We'd really like to hear from you, if ...

• You've got experience working as a Security Engineer or as a Security Consultant
• You have experience improving and defining information and product security processes, or helping define an organisation's strategy
• You have experience coordinating and performing security pentests, tying automated tools with manual exploitation of the industry’s latest information security vulnerabilities;
• You have experience in application security or ensuring the security of SaaS products
• You have done security development work (i.e. you've enough programming experience to write scripts to integrate security products)
• You have some experience in security testing and remediation of findings
• You have experience explaining complex security concepts to engineers and non-technical colleagues
• You have an understanding of web and desktop application security weaknesses
• You're mission-driven and care about positively impacting the lives of billions
• You're passionate about improving healthcare
• You're excited by change and a fast-paced learning environment
• You love solving problems, and relish in the constant challenges a startup throws your way
• You're an excellent communicator with the ability to translate complex to simple, bringing your ideas to life - Ability to demonstrate and communicate how vulnerabilities can be exploited
• When you see something not working, you'll flag it and be part of the solution
• You share our values

Salary & Benefits package:

• £100,000 - £120,000 + the value of £80,000 share options (see our public progression framework and salary bandings)
• £1,000 annual learning & development budget and a £500 annual wellness budget
• Enhanced parental leave policy
• Prayer, meditation and breastfeeding room
• In house therapists available daily
• Working abroad policy
• We have our very own Chef! Free healthy breakfasts, snacks and lunches will be provided, with the occasional sweet treat!
• And much more.

Hybrid workplace

We offer the team the option to work from home 2 days a week. Read more about our policy here.

Want to do a little more research before you apply?

Head over to our main careers page to find out more about the team and our employee handbook. You can also find out more about us on Medium, LinkedIn and Twitter & Instagram.

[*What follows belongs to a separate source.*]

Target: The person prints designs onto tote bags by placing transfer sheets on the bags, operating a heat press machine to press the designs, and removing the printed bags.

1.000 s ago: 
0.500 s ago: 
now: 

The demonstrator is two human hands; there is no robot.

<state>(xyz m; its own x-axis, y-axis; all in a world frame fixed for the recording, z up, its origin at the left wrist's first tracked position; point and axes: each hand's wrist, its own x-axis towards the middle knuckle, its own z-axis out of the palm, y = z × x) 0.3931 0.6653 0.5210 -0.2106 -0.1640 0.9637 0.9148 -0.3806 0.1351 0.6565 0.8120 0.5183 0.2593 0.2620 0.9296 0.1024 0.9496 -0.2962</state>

Our YouTube channel is full of demos of our product, webinars we have held with our users and some clips about life at Accurx.

Diversity & Inclusion

Accurx is committed to being an inclusive employer - you can find out more about this commitment here. As part of this, we’re glad to accommodate candidates who need adjustments throughout the interview process.

We work in partnership with Stonewall as part of their Diversity Champions program. This is because we believe in a world where all LGBTQ+ people are free to be themselves and can live their lives to the full. Inclusive workplaces have a huge part to play in making this world a reality.

We've officially been accredited as a flexible workplace by Flexa® Careers.